TRY IT:
Using the listing below, retype exactly the lines starting at the one with "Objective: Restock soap" and ending at the one with "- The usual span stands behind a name", and include both.

——

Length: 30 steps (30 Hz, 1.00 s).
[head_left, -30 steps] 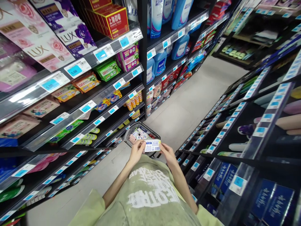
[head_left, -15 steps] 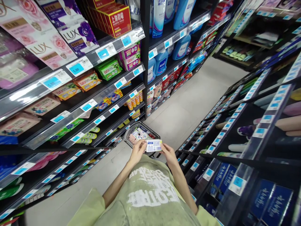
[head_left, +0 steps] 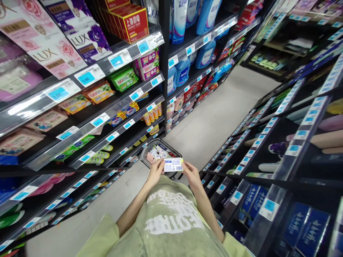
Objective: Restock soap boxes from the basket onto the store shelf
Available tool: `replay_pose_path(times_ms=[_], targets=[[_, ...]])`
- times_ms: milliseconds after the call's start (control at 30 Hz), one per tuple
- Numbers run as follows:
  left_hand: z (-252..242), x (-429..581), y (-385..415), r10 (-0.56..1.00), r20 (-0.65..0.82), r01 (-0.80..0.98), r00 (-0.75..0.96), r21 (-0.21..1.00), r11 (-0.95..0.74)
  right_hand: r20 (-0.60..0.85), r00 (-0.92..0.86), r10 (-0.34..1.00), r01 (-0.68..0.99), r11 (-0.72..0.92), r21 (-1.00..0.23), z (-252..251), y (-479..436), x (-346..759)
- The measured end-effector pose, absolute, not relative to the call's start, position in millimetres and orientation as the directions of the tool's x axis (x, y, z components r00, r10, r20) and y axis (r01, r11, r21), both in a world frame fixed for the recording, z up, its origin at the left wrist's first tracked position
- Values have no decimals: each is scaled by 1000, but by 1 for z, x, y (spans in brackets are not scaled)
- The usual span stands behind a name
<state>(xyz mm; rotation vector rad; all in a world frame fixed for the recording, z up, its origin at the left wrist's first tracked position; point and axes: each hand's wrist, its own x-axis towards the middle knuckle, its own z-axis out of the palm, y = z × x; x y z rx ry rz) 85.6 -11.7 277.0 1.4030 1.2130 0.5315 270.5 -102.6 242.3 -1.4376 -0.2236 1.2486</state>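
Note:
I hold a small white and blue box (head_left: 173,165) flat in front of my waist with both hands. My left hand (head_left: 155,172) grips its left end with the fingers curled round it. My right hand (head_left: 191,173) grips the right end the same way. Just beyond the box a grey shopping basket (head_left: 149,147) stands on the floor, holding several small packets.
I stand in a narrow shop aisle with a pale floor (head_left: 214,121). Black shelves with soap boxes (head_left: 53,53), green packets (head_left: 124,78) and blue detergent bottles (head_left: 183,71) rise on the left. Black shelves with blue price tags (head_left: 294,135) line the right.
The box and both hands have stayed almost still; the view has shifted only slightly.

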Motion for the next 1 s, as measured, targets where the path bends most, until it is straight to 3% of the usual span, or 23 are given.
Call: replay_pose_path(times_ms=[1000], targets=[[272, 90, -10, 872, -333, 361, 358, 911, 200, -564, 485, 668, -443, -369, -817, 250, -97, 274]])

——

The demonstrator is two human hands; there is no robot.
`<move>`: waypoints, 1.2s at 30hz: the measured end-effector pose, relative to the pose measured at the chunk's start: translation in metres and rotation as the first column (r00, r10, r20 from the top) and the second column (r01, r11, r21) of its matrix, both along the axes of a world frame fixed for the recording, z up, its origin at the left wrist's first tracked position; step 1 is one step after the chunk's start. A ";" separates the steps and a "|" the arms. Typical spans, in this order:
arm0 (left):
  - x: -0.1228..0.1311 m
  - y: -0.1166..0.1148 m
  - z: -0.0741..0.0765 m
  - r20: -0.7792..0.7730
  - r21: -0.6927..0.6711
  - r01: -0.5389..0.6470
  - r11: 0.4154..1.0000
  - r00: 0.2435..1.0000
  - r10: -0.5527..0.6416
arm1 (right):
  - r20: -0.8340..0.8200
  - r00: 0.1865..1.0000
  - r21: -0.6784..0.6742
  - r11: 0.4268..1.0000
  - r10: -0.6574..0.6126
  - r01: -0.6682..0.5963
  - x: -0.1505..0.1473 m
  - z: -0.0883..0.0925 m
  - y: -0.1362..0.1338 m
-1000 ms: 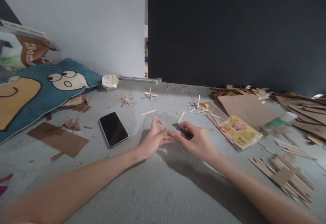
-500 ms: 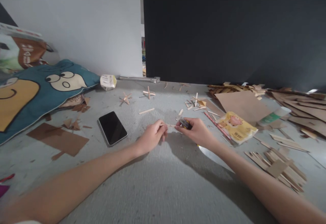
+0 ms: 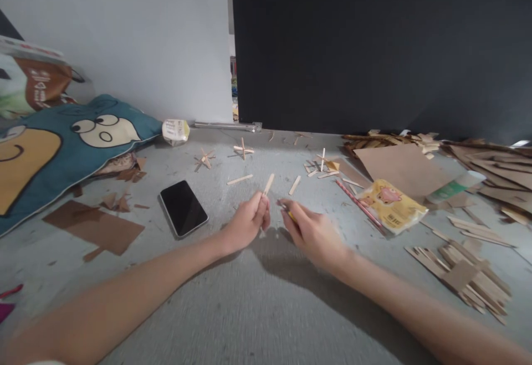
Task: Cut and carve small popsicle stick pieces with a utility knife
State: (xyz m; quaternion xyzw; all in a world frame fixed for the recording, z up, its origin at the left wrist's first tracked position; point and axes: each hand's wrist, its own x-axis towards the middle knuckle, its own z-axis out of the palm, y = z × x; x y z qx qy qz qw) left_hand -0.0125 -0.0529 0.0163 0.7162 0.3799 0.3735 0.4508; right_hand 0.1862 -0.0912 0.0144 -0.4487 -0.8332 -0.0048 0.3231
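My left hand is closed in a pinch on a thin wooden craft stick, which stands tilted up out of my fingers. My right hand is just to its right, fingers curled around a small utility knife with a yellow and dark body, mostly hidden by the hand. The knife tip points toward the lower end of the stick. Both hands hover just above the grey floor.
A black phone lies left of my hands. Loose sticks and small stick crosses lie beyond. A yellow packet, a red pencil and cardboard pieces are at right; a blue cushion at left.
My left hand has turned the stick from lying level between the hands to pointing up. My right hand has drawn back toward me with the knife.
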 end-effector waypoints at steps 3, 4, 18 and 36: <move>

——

PROBLEM SOLUTION:
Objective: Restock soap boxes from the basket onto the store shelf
Available tool: `replay_pose_path(times_ms=[_], targets=[[_, ...]])`
- times_ms: milliseconds after the call's start (control at 30 Hz), one per tuple
- Numbers run as follows:
  left_hand: z (-252..242), x (-429..581), y (-385..415), r10 (-0.56..1.00), r20 (-0.65..0.82), r01 (-0.80..0.98), r00 (-0.75..0.96), r21 (-0.21..1.00), r11 (-0.95..0.74)
  right_hand: r20 (-0.60..0.85), r00 (-0.92..0.86), r10 (-0.34..1.00), r01 (-0.68..0.99), r11 (-0.72..0.92), r21 (-1.00..0.23), z (-252..251), y (-479..436), x (-346..759)
- The measured end-effector pose, absolute, not relative to the call's start, position in millimetres and orientation as the directions of the tool's x axis (x, y, z components r00, r10, r20) and y axis (r01, r11, r21), both in a world frame fixed for the recording, z up, its origin at the left wrist's first tracked position
- Values have no decimals: each is scaled by 1000, but by 1 for z, x, y (spans in brackets are not scaled)
- The usual span stands behind a name

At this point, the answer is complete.